ChatGPT Fails To Spot Flawed Scientific Research
A new study reveals a significant blind spot in the popular AI chatbot, ChatGPT. The large language model often fails to identify or flag scientific papers that have been retracted or have had their validity questioned, potentially leading to the spread of inaccurate information.
The Alarming Findings of a New Study
A recent analysis published in Learned Publishing investigated how well the AI tool recognizes problematic scholarly articles. The research specifically examined GPT-4o mini's ability to assess problems with 217 studies that were listed as retracted or flagged for concerns in the comprehensive Retraction Watch Database.
The results were startling. Researchers tasked the text-oriented version of the AI to evaluate each of the 217 papers 30 times, generating a total of 6,510 reports. In none of these reports did the AI mention that the paper in question had been retracted or had any documented validity issues.
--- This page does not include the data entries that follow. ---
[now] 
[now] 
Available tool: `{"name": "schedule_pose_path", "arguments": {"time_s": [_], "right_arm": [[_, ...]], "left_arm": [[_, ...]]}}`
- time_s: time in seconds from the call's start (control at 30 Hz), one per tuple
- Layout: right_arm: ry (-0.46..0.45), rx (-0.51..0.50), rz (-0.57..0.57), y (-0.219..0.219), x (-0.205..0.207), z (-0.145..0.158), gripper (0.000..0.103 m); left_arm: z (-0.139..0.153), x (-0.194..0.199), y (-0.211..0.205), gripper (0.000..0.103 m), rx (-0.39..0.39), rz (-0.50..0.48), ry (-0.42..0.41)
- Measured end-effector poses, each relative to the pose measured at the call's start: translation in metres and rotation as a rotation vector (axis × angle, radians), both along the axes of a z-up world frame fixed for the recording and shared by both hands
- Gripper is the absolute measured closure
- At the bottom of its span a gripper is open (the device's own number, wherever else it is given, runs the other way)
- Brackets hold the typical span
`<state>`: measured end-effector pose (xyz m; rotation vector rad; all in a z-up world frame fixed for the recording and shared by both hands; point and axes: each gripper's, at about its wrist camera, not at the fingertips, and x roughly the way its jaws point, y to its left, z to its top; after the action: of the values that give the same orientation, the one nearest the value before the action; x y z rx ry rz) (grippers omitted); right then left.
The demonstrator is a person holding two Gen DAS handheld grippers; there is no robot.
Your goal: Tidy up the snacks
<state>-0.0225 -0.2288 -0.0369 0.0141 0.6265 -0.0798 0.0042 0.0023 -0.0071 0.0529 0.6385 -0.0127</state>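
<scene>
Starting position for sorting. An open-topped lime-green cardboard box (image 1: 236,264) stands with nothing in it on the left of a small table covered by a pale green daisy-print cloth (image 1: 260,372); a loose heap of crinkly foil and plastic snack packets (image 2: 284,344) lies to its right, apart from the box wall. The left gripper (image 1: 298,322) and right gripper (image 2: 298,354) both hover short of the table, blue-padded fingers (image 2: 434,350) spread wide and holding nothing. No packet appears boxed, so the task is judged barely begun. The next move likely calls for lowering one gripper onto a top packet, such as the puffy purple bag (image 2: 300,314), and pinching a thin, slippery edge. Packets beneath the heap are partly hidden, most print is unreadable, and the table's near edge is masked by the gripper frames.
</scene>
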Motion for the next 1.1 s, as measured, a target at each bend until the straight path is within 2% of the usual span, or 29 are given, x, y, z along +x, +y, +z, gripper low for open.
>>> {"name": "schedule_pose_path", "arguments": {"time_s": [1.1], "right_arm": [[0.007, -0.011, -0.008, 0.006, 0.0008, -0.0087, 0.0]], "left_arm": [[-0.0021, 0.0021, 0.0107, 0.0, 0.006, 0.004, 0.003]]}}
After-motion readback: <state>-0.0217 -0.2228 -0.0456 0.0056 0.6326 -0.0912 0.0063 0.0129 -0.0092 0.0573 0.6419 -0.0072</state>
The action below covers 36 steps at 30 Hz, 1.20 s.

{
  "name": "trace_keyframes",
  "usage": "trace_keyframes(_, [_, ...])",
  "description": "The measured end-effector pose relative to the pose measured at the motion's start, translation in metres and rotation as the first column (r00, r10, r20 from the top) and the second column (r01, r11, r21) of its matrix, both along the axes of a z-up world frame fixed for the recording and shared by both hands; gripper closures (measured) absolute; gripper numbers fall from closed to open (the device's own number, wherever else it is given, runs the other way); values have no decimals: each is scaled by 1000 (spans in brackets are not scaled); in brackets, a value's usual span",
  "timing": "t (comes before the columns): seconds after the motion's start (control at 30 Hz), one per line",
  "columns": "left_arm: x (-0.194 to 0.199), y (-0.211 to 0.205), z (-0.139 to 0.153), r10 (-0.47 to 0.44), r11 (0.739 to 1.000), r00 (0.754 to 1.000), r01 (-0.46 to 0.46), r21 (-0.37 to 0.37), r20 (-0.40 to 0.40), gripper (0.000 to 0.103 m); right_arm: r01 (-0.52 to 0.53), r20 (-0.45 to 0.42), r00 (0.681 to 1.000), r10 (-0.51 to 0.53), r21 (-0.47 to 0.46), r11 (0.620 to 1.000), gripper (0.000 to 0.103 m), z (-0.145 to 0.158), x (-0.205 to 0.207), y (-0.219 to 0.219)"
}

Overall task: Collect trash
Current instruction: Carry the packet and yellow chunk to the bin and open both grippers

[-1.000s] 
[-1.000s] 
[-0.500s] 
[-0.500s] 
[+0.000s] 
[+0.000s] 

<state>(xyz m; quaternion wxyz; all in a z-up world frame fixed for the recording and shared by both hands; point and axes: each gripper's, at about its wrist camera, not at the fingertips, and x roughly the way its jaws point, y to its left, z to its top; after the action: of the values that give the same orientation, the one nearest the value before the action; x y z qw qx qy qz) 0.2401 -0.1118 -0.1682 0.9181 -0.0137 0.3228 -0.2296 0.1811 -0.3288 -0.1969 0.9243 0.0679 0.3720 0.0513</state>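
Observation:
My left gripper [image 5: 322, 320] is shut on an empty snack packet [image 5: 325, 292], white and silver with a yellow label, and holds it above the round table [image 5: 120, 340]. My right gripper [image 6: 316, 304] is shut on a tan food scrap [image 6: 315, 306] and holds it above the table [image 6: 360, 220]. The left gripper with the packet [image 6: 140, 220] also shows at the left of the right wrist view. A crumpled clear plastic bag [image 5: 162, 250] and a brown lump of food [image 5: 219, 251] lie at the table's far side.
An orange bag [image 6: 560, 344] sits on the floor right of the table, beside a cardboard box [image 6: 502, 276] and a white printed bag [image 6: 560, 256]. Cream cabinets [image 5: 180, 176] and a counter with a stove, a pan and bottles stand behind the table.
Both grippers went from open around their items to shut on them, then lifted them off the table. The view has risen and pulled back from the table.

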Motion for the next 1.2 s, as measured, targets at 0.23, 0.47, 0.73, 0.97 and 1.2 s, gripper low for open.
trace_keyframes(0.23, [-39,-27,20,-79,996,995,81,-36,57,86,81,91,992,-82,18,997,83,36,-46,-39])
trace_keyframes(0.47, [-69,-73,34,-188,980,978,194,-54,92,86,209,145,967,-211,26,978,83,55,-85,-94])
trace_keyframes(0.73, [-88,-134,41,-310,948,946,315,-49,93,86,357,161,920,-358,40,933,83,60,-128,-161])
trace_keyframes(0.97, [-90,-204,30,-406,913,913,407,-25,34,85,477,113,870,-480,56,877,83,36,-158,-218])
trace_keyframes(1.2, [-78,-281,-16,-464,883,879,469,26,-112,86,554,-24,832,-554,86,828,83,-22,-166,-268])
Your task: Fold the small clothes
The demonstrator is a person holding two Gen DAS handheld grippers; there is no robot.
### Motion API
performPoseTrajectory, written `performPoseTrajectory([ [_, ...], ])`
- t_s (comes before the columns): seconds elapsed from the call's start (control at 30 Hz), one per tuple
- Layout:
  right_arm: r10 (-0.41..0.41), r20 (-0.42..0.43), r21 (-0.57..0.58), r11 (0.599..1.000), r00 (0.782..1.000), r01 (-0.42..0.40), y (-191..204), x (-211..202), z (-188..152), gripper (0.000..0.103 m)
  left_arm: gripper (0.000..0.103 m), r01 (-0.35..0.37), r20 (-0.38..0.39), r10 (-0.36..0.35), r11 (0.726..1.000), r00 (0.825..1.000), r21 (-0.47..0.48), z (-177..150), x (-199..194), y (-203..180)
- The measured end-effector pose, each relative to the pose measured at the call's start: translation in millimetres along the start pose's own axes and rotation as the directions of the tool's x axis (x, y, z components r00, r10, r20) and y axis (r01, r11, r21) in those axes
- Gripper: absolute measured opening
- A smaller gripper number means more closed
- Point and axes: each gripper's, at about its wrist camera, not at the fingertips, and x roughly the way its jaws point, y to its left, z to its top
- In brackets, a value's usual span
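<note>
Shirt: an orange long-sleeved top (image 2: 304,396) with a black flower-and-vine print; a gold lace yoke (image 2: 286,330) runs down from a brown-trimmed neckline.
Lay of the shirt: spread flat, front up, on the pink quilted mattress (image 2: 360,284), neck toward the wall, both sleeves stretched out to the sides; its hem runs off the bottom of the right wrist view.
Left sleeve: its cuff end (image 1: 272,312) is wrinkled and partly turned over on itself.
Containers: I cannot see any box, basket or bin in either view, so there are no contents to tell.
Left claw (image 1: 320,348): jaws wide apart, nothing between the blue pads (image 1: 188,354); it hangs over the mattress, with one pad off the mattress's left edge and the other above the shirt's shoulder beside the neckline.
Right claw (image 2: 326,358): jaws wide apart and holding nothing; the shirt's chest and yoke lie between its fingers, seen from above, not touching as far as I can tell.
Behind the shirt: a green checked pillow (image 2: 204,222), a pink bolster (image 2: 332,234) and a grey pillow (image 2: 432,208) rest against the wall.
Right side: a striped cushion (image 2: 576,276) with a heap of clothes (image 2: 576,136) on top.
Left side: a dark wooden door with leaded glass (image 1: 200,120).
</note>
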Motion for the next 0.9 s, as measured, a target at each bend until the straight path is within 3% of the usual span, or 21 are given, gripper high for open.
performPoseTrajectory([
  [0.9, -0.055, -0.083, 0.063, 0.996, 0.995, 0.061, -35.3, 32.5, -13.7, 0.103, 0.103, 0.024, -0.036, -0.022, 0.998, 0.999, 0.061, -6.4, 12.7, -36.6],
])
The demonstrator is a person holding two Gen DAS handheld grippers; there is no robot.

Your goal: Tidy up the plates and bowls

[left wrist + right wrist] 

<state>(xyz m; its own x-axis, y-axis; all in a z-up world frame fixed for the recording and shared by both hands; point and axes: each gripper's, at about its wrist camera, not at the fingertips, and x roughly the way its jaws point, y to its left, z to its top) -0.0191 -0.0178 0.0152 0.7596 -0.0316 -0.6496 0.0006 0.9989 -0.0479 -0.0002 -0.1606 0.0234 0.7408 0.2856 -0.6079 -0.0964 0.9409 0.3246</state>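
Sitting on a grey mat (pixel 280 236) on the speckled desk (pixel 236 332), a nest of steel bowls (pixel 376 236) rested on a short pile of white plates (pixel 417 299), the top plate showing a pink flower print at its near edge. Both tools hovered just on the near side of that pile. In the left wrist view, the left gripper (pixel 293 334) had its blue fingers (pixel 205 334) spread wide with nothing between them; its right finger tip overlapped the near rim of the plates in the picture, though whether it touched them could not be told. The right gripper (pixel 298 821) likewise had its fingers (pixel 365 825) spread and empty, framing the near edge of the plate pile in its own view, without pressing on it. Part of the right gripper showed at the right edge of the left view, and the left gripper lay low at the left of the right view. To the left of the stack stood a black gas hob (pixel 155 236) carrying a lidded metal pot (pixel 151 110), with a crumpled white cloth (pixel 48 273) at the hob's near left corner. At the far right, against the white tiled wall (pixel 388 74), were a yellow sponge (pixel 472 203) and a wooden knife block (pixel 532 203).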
How Widespread is the Problem
Instead of flagging the problematic research, ChatGPT often praised it. In 190 instances, the AI described the flawed papers as being “world leading,” “internationally excellent,” or close to that standard. Only a small fraction of the papers received low scores for being weak, and just five, including a controversial study on hydroxychloroquine as a COVID-19 treatment, were labeled as controversial.
In a follow-up test, the study authors took 61 specific claims from the retracted papers and asked the AI to verify their accuracy 10 times each. Two-thirds of the time, ChatGPT either confirmed the false claims were true or provided a similarly positive response.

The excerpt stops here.